**Task prompt**
Throughout the listing below, show every line in which "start" occurs.

**Task material**
━━━━

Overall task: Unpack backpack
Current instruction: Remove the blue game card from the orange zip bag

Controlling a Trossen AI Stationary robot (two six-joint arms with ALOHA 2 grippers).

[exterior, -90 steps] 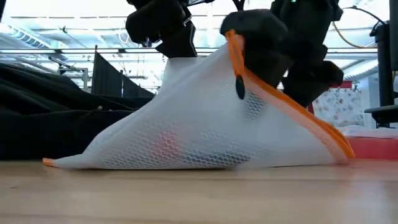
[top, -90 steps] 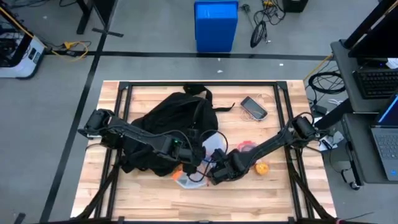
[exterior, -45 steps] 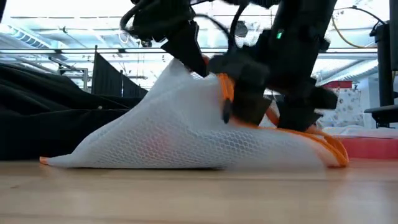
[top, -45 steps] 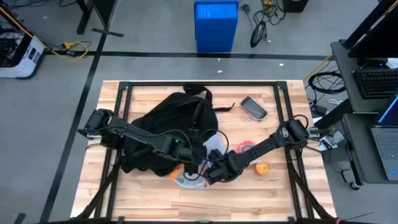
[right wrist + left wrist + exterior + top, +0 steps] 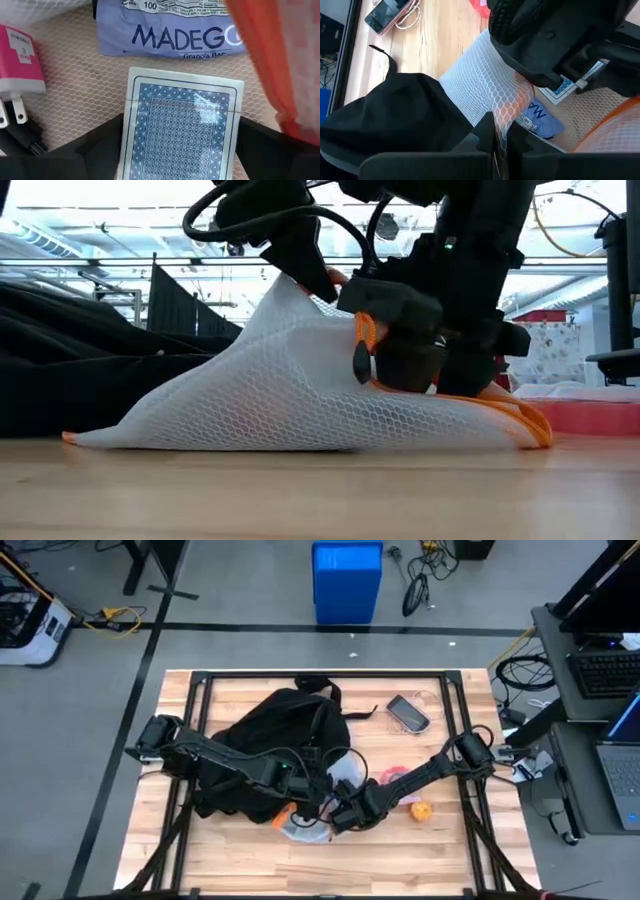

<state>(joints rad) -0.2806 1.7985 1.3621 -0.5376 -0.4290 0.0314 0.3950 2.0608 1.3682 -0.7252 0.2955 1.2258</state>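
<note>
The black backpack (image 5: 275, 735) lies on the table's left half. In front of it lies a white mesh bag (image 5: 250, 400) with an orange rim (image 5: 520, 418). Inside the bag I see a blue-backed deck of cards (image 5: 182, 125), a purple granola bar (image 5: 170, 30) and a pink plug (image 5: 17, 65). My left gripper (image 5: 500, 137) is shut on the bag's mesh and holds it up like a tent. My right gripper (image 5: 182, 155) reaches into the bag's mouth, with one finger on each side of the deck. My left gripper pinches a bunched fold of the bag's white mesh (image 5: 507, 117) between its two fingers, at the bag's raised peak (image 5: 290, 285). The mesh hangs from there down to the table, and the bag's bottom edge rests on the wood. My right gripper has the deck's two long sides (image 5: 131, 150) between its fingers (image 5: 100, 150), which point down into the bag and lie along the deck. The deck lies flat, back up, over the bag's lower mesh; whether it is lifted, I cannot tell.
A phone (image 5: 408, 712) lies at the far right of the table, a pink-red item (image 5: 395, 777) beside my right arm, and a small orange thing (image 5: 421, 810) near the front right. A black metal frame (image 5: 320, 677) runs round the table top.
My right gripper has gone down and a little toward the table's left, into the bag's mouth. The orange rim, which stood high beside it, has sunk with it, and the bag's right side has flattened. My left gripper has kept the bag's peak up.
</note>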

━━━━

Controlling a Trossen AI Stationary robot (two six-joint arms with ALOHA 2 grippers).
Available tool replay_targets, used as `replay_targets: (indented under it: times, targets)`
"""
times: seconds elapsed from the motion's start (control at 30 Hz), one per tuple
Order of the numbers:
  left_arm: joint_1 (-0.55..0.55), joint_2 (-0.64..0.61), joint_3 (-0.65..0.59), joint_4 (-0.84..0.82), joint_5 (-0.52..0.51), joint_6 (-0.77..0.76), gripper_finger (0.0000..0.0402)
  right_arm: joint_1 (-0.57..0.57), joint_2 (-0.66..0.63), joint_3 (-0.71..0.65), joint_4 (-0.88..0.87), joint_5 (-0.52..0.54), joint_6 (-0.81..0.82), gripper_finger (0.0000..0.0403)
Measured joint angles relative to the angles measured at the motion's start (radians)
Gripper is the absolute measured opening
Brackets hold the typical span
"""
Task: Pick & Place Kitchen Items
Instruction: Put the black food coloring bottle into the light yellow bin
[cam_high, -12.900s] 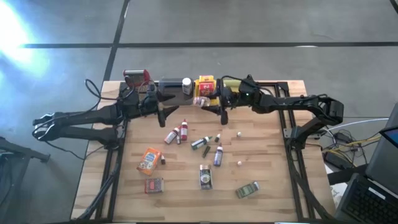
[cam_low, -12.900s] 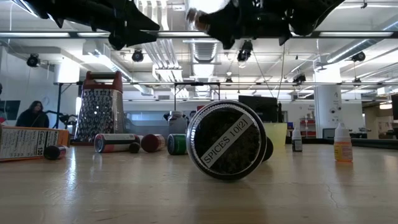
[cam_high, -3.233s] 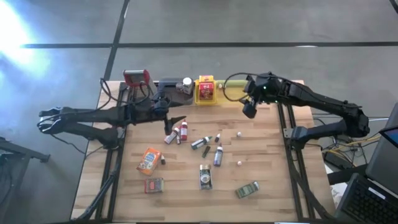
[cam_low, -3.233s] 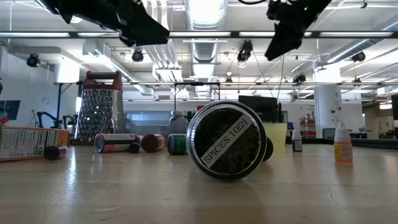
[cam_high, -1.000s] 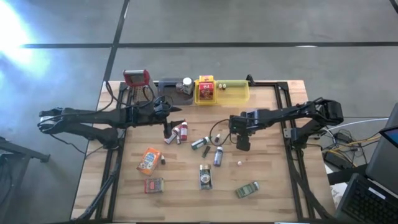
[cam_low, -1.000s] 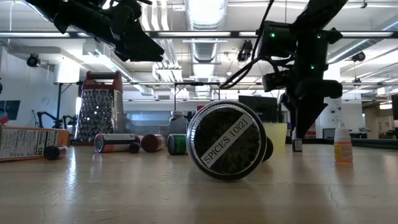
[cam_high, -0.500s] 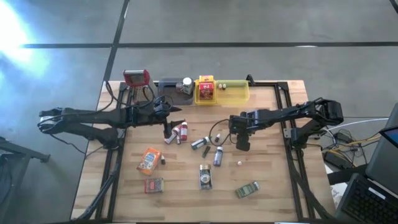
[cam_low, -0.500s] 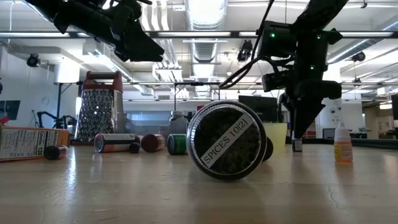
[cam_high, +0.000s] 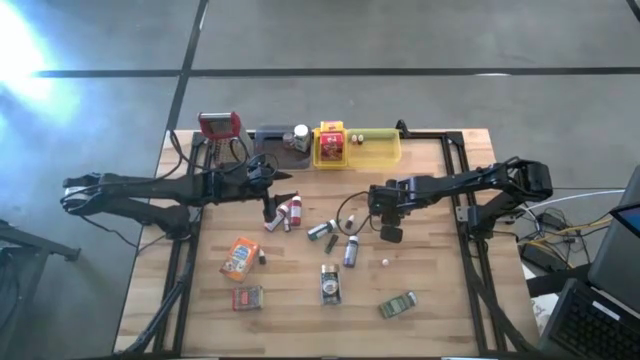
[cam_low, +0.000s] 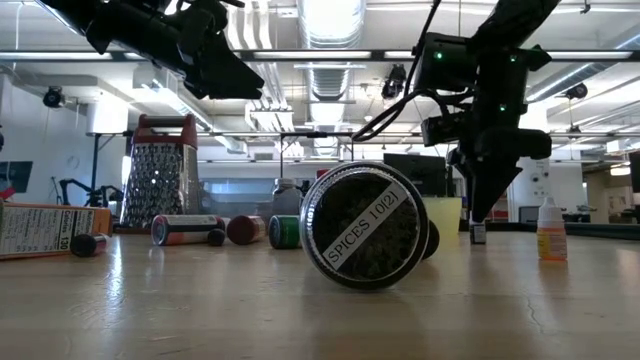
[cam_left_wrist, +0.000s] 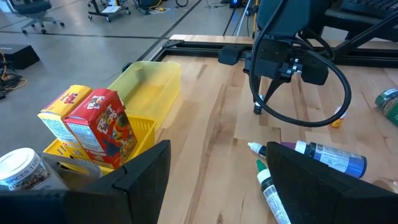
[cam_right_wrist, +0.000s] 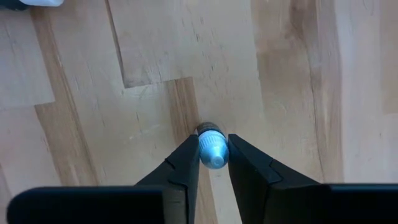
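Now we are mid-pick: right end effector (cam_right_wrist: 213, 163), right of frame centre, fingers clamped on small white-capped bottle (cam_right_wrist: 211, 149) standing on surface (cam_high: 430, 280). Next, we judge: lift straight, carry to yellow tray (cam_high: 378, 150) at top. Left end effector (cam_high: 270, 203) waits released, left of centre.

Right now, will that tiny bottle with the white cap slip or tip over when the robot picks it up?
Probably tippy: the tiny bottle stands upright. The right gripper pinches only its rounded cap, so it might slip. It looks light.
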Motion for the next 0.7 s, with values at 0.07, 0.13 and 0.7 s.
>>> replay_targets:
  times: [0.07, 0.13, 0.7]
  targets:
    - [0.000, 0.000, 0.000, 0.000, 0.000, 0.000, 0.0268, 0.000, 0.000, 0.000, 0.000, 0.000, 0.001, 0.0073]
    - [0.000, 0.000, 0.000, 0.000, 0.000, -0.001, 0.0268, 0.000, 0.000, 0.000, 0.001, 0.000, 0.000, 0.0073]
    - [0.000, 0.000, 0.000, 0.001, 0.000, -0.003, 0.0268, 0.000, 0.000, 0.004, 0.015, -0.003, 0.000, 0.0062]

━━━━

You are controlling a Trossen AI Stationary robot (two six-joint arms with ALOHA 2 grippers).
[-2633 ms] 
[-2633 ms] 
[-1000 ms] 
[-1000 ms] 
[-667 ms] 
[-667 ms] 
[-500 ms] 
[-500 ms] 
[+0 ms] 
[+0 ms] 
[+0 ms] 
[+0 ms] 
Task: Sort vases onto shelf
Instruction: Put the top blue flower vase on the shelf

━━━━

**Exercise output**
times: seconds elapsed from the motion's start (control at 30 Hz), one per tuple
Measured joint angles relative to the angles measured at the motion's start (radians)

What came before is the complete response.